No. AGR tickets are not useable except on the ticketed train(s) and date(s).


----------



## the_traveler (Aug 4, 2010)

However, since the Surfliners are unreserved, those tickets can be used for any train. But there are 2 exceptions:


The tickets have a "Not Valid Before Date" printed on them. So if the award leaves on the 15th, you can not use the tickets on the 13th - but you could on the 18!
This also assumes they are coach tickets on the Surfliner. If they are for Business Class on the Surfliner, it is only good for that specific train on that specific date! BC is reserved, coach is not.


----------



## colobok (Aug 5, 2010)

the_traveler said:


> However, since the Surfliners are unreserved, those tickets can be used for any train. But there are 2 exceptions:
> 
> 
> The tickets have a "Not Valid Before Date" printed on them. So if the award leaves on the 15th, you can not use the tickets on the 13th - but you could on the 18!
> This also assumes they are coach tickets on the Surfliner. If they are for Business Class on the Surfliner, it is only good for that specific train on that specific date! BC is reserved, coach is not.
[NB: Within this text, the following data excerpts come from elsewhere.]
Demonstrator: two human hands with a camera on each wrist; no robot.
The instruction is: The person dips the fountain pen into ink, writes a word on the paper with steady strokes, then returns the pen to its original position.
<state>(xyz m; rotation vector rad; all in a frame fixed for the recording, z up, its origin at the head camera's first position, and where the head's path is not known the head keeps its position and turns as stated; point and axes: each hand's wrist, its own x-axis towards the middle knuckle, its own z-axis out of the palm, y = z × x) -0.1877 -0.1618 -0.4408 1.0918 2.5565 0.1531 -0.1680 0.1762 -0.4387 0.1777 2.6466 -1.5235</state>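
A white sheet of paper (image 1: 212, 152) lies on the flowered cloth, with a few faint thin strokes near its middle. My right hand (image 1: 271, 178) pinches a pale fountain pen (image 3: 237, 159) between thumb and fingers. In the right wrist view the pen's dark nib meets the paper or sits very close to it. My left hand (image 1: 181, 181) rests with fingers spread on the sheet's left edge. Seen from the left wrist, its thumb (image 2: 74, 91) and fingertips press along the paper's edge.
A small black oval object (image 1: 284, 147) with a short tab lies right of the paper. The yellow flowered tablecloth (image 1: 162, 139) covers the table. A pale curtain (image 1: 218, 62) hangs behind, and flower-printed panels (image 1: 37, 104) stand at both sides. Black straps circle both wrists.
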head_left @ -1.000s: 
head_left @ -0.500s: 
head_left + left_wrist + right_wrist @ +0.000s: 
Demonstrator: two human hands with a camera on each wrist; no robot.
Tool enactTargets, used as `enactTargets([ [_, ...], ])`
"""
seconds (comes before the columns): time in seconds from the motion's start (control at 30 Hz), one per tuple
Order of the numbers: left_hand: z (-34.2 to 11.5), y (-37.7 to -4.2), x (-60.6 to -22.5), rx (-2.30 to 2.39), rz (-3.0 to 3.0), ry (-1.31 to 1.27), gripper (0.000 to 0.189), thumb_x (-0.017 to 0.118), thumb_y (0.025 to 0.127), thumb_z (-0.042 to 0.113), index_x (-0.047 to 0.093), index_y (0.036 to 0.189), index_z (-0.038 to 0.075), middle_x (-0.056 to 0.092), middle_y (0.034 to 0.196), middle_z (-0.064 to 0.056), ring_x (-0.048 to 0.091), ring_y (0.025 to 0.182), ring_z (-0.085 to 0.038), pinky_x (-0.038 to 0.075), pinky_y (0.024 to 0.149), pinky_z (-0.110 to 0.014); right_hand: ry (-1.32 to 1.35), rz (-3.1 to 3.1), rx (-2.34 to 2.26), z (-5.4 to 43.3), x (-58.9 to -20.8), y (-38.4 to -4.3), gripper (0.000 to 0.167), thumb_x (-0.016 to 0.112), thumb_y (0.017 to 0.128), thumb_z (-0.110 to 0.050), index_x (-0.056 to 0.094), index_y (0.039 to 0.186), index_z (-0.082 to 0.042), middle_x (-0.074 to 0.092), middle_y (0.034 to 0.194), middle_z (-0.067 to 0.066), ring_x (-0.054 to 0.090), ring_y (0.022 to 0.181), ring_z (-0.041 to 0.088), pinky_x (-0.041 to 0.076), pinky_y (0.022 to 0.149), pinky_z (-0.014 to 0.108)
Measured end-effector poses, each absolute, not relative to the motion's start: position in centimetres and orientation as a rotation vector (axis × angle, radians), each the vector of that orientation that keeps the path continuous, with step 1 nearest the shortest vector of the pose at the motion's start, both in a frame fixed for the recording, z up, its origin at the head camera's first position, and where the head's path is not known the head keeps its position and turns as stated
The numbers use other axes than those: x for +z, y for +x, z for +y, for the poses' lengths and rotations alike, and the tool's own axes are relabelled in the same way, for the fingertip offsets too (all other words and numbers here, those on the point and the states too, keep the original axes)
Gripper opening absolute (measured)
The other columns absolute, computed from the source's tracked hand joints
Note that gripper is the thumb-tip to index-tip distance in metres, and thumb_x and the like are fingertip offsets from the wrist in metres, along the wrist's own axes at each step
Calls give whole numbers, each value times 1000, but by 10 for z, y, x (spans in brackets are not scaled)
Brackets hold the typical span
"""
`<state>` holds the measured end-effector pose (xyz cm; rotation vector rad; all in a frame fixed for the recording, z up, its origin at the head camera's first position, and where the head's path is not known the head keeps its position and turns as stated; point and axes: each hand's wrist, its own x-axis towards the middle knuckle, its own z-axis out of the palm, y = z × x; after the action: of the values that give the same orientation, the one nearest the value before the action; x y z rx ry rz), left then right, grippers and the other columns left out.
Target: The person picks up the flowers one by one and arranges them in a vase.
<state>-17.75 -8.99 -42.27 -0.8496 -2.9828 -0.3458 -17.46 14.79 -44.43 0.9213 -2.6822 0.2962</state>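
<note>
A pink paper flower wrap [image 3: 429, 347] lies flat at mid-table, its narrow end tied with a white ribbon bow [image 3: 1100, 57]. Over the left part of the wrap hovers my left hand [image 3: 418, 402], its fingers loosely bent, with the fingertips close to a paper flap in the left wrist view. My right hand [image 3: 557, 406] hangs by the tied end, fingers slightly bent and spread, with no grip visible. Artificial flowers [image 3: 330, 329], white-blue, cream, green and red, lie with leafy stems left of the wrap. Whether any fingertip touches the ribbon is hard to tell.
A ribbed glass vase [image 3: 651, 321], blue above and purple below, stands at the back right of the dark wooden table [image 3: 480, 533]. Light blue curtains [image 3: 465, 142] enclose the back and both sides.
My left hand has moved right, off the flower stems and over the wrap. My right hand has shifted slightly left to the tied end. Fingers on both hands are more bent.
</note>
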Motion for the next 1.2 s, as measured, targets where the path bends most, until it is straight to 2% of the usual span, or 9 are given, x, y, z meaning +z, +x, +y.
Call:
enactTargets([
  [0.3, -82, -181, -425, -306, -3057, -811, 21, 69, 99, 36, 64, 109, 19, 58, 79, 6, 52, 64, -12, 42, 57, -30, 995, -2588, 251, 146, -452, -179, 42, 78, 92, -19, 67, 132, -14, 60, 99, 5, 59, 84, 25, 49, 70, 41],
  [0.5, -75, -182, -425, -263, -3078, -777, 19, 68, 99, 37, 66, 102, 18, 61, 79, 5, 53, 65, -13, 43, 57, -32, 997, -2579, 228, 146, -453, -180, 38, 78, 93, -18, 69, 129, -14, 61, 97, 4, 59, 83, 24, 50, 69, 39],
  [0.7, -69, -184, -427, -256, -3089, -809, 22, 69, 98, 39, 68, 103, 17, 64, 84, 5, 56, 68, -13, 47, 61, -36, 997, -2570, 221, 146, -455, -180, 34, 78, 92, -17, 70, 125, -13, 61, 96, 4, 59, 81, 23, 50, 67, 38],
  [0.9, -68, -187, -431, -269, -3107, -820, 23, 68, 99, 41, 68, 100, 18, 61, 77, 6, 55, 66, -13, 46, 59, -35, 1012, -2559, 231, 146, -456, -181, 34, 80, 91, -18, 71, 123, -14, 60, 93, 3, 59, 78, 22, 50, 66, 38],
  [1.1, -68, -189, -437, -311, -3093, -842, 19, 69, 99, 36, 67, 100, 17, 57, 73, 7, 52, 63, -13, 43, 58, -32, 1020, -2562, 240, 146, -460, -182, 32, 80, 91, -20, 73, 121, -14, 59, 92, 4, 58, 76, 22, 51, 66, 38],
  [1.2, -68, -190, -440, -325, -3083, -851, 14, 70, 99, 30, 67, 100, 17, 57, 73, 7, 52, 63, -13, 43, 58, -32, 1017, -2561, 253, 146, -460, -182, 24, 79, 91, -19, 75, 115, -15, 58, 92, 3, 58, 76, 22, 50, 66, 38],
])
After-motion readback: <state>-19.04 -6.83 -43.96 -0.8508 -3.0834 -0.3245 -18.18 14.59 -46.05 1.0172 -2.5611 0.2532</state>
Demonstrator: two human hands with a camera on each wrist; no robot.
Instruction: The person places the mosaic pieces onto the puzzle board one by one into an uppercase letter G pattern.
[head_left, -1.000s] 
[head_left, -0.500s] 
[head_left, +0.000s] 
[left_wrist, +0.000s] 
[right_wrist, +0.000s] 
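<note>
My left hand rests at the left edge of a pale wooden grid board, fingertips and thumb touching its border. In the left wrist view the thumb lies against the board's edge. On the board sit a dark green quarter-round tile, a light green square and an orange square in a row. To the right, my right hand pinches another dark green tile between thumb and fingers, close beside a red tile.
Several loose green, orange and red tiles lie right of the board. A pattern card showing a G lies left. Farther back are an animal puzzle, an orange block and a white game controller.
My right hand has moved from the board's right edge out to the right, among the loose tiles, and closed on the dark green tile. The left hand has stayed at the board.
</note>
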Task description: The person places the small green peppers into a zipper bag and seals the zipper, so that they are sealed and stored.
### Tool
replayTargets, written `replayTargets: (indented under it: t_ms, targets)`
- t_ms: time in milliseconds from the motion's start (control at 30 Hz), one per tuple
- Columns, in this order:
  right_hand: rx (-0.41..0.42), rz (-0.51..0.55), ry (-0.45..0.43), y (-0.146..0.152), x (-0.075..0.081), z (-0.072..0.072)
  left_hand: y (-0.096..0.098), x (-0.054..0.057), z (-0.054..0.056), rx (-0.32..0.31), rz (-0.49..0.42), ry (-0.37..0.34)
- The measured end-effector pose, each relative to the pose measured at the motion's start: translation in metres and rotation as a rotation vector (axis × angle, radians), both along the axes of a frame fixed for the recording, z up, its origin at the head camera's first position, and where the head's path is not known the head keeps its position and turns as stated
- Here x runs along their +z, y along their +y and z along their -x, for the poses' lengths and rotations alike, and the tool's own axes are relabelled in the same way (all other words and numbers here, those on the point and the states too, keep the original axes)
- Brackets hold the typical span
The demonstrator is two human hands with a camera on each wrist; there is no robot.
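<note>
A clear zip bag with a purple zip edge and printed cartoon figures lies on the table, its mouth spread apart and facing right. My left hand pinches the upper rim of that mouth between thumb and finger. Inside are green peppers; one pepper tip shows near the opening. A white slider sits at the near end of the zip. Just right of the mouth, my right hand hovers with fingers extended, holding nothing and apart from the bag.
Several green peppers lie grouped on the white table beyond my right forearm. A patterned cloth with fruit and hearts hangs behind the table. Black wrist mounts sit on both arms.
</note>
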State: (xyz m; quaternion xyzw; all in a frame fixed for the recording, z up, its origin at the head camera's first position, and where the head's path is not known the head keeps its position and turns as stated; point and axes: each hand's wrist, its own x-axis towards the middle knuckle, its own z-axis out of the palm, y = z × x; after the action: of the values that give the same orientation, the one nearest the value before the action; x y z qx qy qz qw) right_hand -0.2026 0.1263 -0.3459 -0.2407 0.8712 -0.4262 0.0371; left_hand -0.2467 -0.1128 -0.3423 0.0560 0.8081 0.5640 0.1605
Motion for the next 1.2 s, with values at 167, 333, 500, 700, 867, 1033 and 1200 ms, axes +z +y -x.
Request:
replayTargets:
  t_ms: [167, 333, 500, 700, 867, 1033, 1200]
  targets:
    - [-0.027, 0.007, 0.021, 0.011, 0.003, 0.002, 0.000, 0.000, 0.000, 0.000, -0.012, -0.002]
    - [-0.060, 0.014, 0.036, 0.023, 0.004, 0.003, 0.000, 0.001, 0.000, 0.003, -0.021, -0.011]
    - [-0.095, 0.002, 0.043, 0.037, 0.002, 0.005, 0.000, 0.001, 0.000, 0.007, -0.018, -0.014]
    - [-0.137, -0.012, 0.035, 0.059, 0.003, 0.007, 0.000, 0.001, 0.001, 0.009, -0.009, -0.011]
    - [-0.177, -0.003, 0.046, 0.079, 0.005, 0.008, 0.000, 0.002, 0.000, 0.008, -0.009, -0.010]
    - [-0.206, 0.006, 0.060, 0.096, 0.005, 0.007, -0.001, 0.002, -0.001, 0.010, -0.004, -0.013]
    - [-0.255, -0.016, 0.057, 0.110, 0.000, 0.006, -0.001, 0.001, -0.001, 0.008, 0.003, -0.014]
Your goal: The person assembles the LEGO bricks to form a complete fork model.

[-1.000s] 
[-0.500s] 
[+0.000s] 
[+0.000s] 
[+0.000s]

3 years ago I had reserved coach seats for Downeaster and I took a train 1 day before the date on the ticket.

It was no issue at all.


----------



## colobok (Aug 6, 2010)

So I booked SAN-LAX-SEA trip using AGR.

Since I have a sleeper on LAX-SEA segment - I got Business Class for SAN-LAX.

Now I would like to ride SAN-LAX 3 days earlier.

Can I come to the train and explain that I need to ride the train now,

but I don't have time to exchange tickets.

Will they let me ride it?

As I said I had no issues with that on Downeastern, but that was 1 day earlier

and Coach Class, not Business.


----------



## the_traveler (Aug 6, 2010)

No, because Business Class is reserved, coach is unreserved. They only sell enough seats in BC for that specific train as there are seats in BC. However, they can (and sometimes do) oversell coach so much that it is SRO!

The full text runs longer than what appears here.